▶ [Data segment]:
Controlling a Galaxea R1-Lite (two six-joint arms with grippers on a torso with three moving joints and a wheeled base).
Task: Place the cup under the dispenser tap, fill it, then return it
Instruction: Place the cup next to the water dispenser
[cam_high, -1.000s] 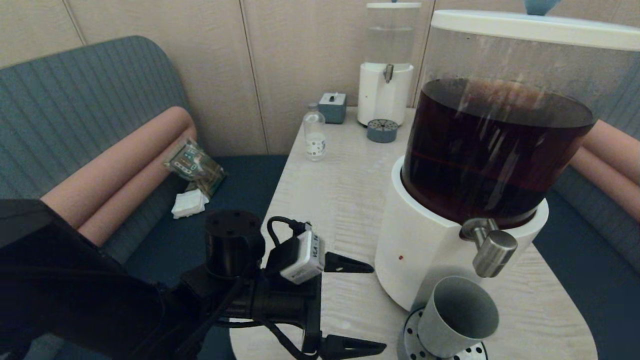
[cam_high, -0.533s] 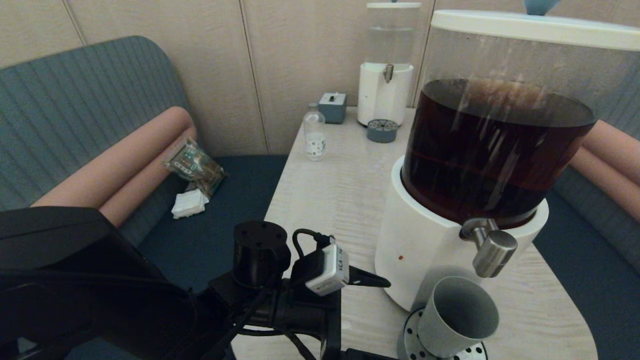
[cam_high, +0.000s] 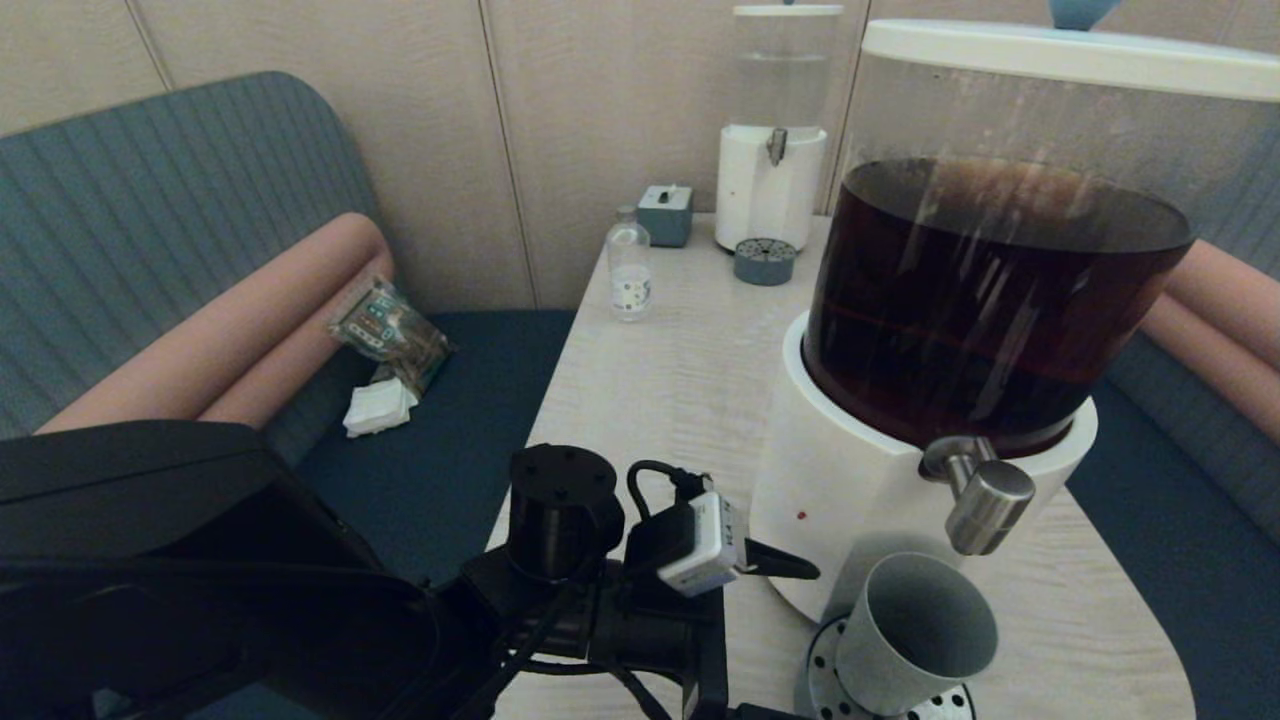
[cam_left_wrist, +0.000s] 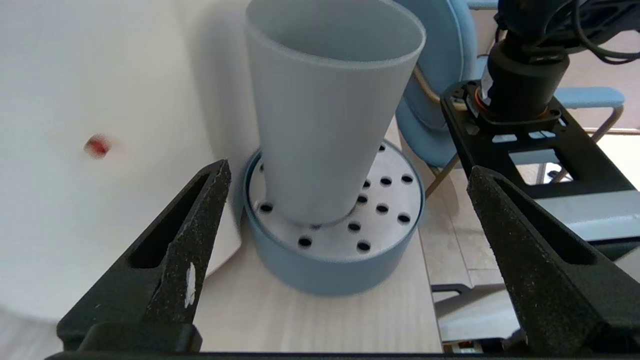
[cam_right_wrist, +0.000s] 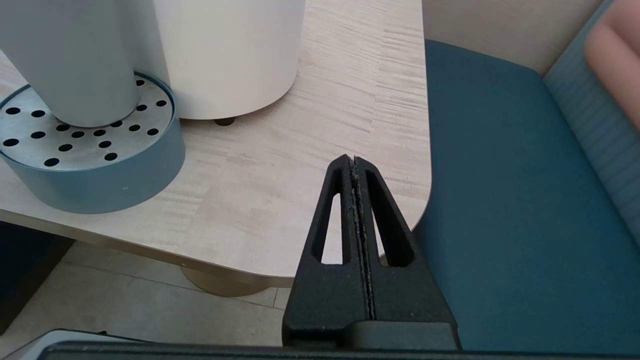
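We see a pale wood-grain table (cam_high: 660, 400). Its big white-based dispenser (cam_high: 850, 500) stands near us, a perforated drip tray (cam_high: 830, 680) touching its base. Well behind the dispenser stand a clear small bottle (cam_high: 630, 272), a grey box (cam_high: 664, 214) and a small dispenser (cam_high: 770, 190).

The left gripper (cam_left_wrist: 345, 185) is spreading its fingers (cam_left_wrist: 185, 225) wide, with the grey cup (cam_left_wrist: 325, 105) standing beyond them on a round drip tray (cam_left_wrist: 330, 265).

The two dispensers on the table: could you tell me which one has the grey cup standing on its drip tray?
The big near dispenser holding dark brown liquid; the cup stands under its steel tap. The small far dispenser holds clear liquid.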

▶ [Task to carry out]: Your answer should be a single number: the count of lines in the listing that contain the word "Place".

▶ [Reply to the exercise]: 2